Only the lines containing the string "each" are needed; copy all of them from the listing.
== Segment start ==
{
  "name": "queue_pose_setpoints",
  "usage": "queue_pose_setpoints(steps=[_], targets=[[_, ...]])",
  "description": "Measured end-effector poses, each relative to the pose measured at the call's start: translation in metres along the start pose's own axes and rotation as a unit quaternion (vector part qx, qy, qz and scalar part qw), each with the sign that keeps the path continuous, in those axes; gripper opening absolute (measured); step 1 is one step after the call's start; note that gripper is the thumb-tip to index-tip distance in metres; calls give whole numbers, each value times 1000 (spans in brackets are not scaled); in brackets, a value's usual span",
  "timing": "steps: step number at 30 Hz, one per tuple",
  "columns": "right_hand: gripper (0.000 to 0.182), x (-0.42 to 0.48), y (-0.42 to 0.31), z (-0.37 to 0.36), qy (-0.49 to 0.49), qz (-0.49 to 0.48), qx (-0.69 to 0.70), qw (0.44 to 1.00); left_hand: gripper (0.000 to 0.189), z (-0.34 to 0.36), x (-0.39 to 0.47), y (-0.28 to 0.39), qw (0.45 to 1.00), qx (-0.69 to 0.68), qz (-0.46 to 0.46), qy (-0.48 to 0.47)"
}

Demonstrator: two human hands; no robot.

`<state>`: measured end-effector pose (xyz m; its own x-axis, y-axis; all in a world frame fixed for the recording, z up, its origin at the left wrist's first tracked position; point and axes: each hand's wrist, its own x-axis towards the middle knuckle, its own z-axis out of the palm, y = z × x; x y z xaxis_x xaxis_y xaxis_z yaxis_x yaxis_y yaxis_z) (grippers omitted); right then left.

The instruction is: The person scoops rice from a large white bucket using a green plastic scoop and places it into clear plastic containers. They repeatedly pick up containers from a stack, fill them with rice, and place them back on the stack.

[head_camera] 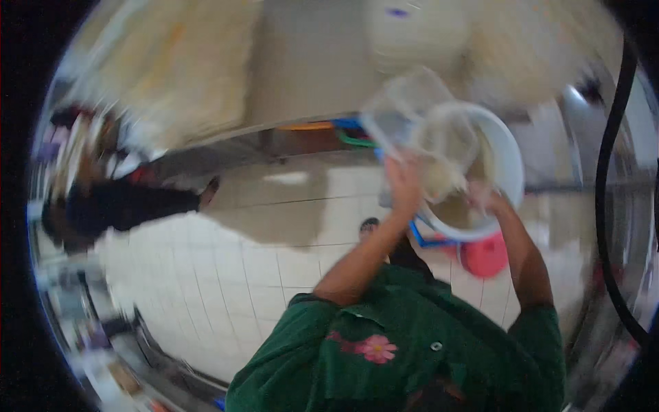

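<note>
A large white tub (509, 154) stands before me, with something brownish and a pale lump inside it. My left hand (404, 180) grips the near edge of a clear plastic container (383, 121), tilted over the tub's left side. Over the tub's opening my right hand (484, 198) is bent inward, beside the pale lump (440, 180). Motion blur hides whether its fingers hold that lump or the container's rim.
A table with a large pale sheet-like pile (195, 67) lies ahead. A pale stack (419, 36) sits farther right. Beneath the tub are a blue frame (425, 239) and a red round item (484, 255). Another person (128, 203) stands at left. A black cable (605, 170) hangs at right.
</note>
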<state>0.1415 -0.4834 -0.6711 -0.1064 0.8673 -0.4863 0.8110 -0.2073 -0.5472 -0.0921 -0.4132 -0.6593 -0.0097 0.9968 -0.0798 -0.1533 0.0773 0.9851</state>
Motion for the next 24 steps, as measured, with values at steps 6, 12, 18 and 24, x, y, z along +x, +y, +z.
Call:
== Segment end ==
Solution to the exercise:
  "description": "Measured end-effector poses, each relative to the pose measured at the call's start: translation in metres along the start pose's own axes and rotation as a unit quaternion (vector part qx, qy, qz and scalar part qw), each with the sign that keeps the path continuous, in those axes; gripper opening absolute (measured); step 1 is one step after the call's start; note that gripper is the thumb-tip to index-tip distance in metres; calls give whole numbers, each value times 1000 (spans in brackets are not scaled); in brackets, a value's usual span",
`<state>`: measured end-effector pose (xyz m; its own x-axis, y-axis; all in a world frame fixed for the recording, z up, its origin at the left wrist's first tracked position; point and axes: each hand's wrist, its own x-axis towards the middle knuckle, its own z-axis out of the palm, y = z × x; x y z xaxis_x xaxis_y xaxis_z yaxis_x yaxis_y yaxis_z) (grippers omitted); right then left.

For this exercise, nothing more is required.